Your answer is every line of the material below in which the string "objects" occurs.

**** Data listing

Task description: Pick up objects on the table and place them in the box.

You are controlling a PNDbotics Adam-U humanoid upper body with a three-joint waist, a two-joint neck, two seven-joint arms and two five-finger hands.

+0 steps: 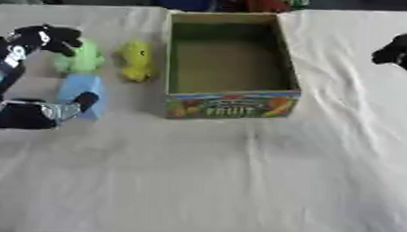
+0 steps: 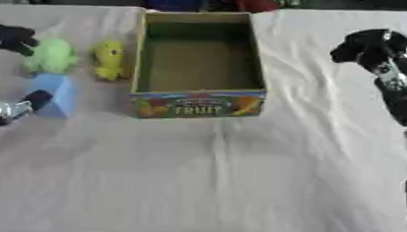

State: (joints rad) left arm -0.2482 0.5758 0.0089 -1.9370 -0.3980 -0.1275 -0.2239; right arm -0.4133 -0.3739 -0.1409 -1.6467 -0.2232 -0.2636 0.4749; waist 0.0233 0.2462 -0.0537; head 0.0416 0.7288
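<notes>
Left hand (image 1: 38,76) spread open around blue block (image 1: 80,90), beside green toy (image 1: 80,57); right hand (image 2: 369,46) curled, holding nothing; box (image 1: 229,109) open.

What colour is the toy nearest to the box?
Yellow. The toy shows best in the left eye view, just left of the box.

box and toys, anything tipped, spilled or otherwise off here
Nothing stands out. The box stands upright and looks empty, and the green toy, yellow toy and blue object sit on the cloth to its left, none spilled or visibly damaged. The cloth is only wrinkled.
</notes>
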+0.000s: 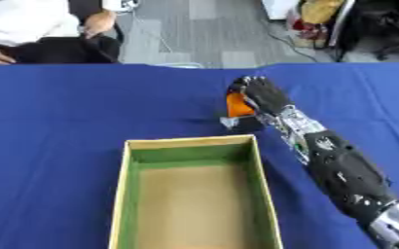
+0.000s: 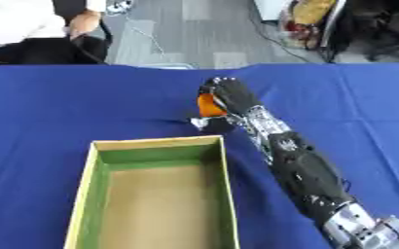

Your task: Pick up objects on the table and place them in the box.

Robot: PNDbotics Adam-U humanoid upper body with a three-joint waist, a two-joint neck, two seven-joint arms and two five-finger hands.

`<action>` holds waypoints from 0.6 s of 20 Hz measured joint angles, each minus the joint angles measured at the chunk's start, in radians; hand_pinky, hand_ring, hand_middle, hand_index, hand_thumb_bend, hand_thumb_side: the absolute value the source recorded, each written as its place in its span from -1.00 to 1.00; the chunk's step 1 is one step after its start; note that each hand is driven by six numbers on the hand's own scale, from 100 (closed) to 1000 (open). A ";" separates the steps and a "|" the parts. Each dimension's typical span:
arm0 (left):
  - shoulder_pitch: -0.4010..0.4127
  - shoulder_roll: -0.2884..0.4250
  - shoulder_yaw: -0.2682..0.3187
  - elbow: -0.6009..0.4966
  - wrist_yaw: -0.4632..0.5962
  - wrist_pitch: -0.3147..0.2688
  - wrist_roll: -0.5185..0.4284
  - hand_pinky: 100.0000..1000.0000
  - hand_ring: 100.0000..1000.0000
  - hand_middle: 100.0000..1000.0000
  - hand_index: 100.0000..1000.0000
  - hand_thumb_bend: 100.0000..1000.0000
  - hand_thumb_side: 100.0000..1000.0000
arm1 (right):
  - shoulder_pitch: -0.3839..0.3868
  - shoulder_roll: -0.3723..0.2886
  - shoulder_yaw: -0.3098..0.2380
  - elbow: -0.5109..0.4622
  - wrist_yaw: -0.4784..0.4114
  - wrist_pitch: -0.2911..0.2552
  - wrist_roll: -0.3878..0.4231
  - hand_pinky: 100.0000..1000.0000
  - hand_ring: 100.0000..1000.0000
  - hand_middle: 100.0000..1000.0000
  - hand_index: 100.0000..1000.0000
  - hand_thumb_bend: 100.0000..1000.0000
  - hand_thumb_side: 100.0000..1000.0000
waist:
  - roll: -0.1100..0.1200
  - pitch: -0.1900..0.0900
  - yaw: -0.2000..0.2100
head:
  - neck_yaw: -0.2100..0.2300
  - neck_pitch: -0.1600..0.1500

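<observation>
Table (image 1: pixel 58 116): covered by a blue cloth.
Room: grey floor and clutter are seen beyond the far edge.
Box (image 1: pixel 122 194): open, green-walled, set near the front.
Orange object (image 1: pixel 237 105): just behind the box.
Right hand (image 1: pixel 262 95): fingers are curled round the orange object.

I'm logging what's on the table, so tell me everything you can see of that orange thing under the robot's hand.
The orange thing is small and bright, with a flat face showing; its full shape is hidden. It lies on the blue tablecloth, just beyond the far right corner of the open box, apart from it. The right hand covers its right side, fingers curled over it. A small pale part shows just below it. What it is made of cannot be told.
</observation>
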 measured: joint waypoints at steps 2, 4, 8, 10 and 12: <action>0.000 0.000 0.000 0.000 0.000 0.000 0.000 0.44 0.30 0.40 0.45 -0.06 0.50 | 0.002 0.000 0.000 -0.004 0.013 -0.005 -0.015 -1.00 -1.00 -0.96 -0.77 -0.90 -0.23 | 0.000 0.000 0.000 | 0.000 0.000; 0.000 0.000 0.000 0.000 0.000 0.000 0.000 0.44 0.30 0.40 0.45 -0.06 0.50 | 0.003 0.000 0.001 -0.005 0.023 -0.012 -0.029 -1.00 -1.00 -1.00 -0.84 -0.82 -0.30 | 0.000 0.000 0.000 | 0.000 -0.001; 0.000 0.000 0.000 0.000 0.000 -0.001 -0.001 0.44 0.30 0.40 0.45 -0.06 0.50 | 0.010 0.000 0.003 -0.007 0.028 -0.041 -0.058 -1.00 -1.00 -1.00 -0.92 -0.74 -0.45 | 0.000 0.000 0.000 | 0.000 -0.008; 0.000 0.000 0.000 0.000 0.000 -0.001 -0.001 0.44 0.30 0.40 0.45 -0.06 0.50 | 0.011 0.002 0.003 -0.006 0.011 -0.061 -0.070 -1.00 -1.00 -1.00 -0.93 -0.79 -0.49 | 0.000 0.000 0.000 | 0.000 -0.008; 0.000 0.000 0.000 0.000 0.000 -0.001 -0.001 0.44 0.30 0.40 0.45 -0.06 0.50 | 0.013 0.009 0.003 -0.004 -0.016 -0.082 -0.073 -1.00 -1.00 -1.00 -0.92 -0.83 -0.50 | 0.000 0.000 0.000 | 0.000 -0.009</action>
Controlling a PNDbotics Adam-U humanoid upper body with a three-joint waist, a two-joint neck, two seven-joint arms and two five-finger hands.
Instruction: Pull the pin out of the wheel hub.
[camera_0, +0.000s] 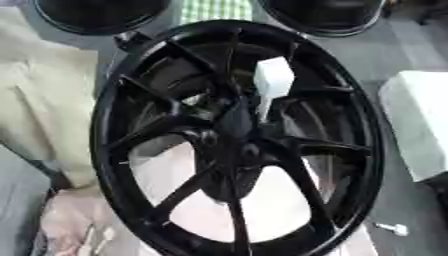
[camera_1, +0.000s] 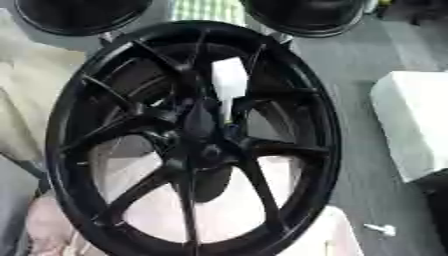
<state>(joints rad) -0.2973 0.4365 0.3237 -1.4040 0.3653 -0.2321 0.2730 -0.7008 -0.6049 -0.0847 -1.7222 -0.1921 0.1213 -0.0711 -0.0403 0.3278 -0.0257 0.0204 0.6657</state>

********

Answer to the problem:
Task description: Pick up objects on the table and place them in the box.
Your task: Pick up objects on the table and place them in the box.

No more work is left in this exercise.